The problem =
The output should contain the listing word for word and no pictures.

Dataset content =
----------------

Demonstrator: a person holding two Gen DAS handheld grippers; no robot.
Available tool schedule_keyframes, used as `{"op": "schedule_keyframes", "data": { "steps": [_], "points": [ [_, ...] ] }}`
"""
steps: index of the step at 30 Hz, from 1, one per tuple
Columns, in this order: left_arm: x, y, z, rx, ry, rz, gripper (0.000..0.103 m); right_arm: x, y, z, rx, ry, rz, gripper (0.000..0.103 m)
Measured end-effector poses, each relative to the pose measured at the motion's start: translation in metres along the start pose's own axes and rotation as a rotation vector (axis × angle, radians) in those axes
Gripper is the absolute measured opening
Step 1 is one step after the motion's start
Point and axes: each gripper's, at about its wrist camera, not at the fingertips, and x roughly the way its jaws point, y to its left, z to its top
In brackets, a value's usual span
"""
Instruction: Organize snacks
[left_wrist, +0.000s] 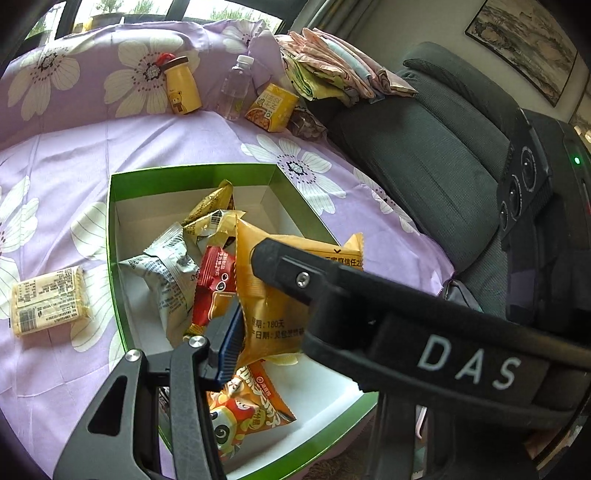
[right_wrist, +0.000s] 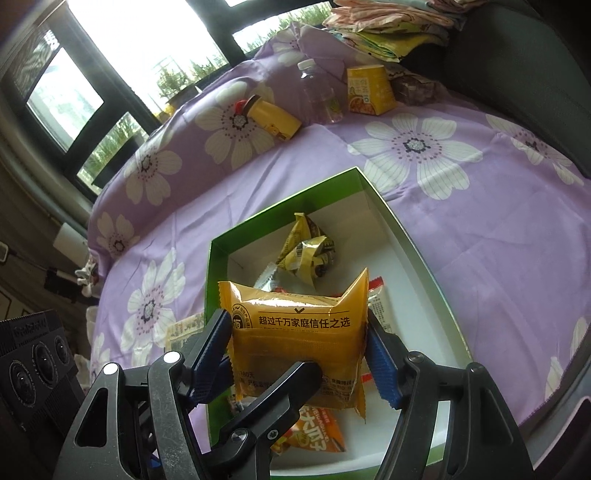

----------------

Answer below =
Demonstrator: a person holding two Gen DAS handheld grippers; no robot.
Available tool schedule_keyframes, used as `{"op": "schedule_keyframes", "data": { "steps": [_], "points": [ [_, ...] ] }}`
"""
steps: index of the step at 30 Hz, from 1, one per tuple
Columns, in this order: left_arm: x, y, z, rx, ry, rz, gripper (0.000..0.103 m); right_arm: x, y, z, rx, ry, rz, gripper (0.000..0.103 m)
Measured end-effector poses, each relative to the pose measured at the motion's start: translation in metres along the start pose's own axes and rotation as a rotation vector (axis × angle, radians) in those axes
Gripper is the absolute measured opening
Step 1 is one step after the motion's start
Point and axes: each gripper's, at about its wrist camera, not at the fingertips, and x roughly the way its jaws point, y to its left, z to its top
In brackets, a value's usual span
"""
Instruction: Organize snacks
[left_wrist, +0.000s] 
[right_wrist, +0.000s] 

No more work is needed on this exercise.